■ **PROBLEM**
When the word "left" shows up in a line of the data below, copy that whole line.

INFORMATION SHOWN START

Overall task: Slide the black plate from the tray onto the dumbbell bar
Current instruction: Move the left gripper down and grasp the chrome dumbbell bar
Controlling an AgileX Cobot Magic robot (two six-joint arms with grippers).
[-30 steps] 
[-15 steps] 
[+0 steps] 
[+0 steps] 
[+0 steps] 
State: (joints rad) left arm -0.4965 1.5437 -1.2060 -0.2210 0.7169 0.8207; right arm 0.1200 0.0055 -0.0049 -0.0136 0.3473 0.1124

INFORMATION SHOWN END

■ **WRITTEN SOLUTION**
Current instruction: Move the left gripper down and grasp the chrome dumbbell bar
State: (joints rad) left arm -0.4965 1.5437 -1.2060 -0.2210 0.7169 0.8207; right arm 0.1200 0.0055 -0.0049 -0.0136 0.3473 0.1124

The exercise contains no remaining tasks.